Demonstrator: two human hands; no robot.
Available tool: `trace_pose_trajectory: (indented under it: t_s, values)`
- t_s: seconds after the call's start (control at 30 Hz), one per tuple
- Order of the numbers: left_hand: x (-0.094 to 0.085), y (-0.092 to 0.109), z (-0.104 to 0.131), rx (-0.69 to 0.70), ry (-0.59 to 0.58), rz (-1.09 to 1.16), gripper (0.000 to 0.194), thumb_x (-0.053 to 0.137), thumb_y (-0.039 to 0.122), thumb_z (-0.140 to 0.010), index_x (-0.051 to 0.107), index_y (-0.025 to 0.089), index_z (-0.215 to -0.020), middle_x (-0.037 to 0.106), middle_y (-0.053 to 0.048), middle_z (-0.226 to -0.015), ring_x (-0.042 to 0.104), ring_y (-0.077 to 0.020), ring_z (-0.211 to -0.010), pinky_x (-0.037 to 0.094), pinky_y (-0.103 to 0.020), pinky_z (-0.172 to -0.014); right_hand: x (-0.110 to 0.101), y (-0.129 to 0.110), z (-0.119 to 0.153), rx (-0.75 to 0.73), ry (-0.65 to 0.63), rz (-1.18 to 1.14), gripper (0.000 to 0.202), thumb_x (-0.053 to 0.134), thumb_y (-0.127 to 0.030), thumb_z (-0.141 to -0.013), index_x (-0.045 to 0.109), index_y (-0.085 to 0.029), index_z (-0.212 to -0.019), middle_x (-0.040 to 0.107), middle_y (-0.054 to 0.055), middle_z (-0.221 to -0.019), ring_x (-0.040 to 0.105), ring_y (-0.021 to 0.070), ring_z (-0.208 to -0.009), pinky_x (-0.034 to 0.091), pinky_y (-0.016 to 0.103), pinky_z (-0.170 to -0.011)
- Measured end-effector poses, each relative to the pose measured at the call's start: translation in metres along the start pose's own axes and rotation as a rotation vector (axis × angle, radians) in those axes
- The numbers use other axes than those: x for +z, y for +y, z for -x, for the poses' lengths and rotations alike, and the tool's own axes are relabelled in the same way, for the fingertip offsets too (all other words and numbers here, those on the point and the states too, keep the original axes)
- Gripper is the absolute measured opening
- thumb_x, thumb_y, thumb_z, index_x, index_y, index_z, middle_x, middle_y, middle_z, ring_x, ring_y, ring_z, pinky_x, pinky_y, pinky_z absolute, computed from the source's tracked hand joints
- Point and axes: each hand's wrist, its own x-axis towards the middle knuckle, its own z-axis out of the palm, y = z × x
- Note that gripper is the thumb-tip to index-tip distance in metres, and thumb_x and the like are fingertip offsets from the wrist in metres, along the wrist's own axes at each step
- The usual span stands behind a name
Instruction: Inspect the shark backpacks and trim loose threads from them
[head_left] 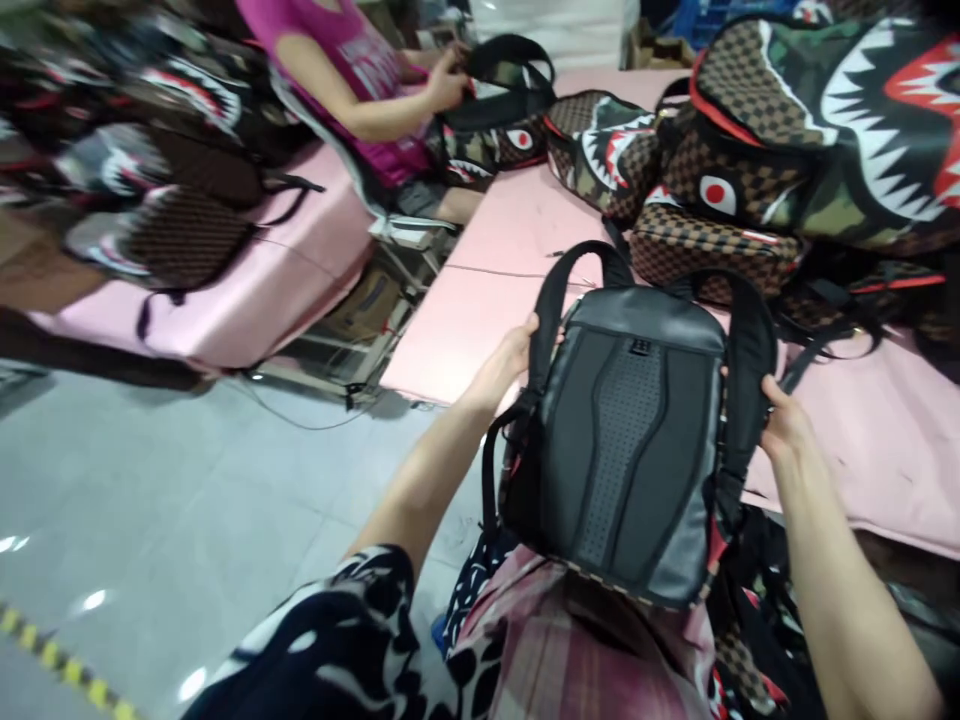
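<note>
A black backpack (pixel 626 440) is held up over my lap, its padded back panel and two shoulder straps facing me. My left hand (pixel 517 350) grips its left side by the shoulder strap, with the fingers partly hidden behind it. On the other side, my right hand (pixel 782 415) is closed on the right strap, thumb in front. The lower edge of the bag rests near the pink plaid cloth (pixel 555 640) on my lap. A checked trim shows along its bottom rim.
Beyond the backpack, a pink-covered table (pixel 465 310) carries a pile of checked and camouflage shark-face bags (pixel 727 190). A seated person in a pink shirt (pixel 360 80) handles another bag. More bags (pixel 187 220) lie on a table at left. Yellow-black tape (pixel 60 660) marks the floor.
</note>
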Motion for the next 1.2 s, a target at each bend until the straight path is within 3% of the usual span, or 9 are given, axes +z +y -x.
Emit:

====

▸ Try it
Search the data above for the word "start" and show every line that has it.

▸ Written answer
- t_s: seconds after the call's start (control at 30 Hz), one per tuple
- Measured end-effector poses, each relative to the pose measured at the call's start: translation in metres along the start pose's own axes and rotation as a rotation vector (axis × angle, radians) in those axes

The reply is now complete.